Trahison · Histoire

Le jour où mon supérieur m'a jetée à terre devant ma section

Le jour où mon supérieur m'a jetée à terre devant ma section — Partie 1
Image tirée de la vidéo originale

Le soleil de plomb de Djibouti écrasait le camp d'entraînement de la Légion d'une chaleur étouffante. La poussière s'élevait en volutes épaisses, s'infiltrant sous les treillis et collant à la peau moite des recrues. Au milieu de cette arène aride, l'atmosphère était devenue électrique. L'exercice de simulation tactique venait de tourner au drame.

Le lieutenant Wyatt, un vétéran au visage buriné et à la barbe de trois jours, se tenait face à la jeune recrue Pauline. Ses yeux, habituellement froids et calculateurs, brillaient d'une colère noire. Pauline, les cheveux bruns serrés dans une tresse stricte, avait la lèvre inférieure fendue, laissant perler un filet de sang chaud. Avant qu'elle ne puisse esquisser le moindre geste de défense, Wyatt la saisit violemment par le col de sa veste de combat en toile olive.

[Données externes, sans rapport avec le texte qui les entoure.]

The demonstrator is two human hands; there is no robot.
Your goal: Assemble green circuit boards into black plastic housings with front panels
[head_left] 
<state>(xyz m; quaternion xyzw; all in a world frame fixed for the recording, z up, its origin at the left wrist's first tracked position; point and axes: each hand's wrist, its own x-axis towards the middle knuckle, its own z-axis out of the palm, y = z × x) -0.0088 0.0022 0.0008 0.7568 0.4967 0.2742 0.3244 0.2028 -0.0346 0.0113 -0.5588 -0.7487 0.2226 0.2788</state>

D'un geste d'une brutalité inattendue, il la projeta au sol. Le corps de la jeune femme percuta la terre battue dans un choc sourd, soulevant un épais nuage de poussière ocre. Elle glissa sur plusieurs mètres, le souffle coupé, luttant pour retrouver sa respiration. Wyatt se dressa immédiatement au-dessus d'elle, les poings serrés, la poitrine haletante sous l'effet d'une rage viscérale.

« Restez à terre, là où est votre place ! » hurla-t-il, sa voix résonnant comme un coup de canon dans le silence de mort du désert.

Autour d'eux, la section entière s'était figée au garde-à-vous. Aucun soldat ne bougeait, aucun n'osait croiser le regard furieux de l'instructeur. Pauline, le visage maculé de poussière et de larmes de frustration, leva les yeux vers son supérieur. Elle y lut une hostilité pure, presque inhumaine. Elle ne comprenait pas cette haine gratuite. Elle avait commis une erreur de positionnement, certes, mais rien qui ne justifiait une telle humiliation publique devant ses pairs.

Elle avait commis une erreur de positionnement, certes, mais rien qui ne justifiait une telle humiliation publique devant ses pairs.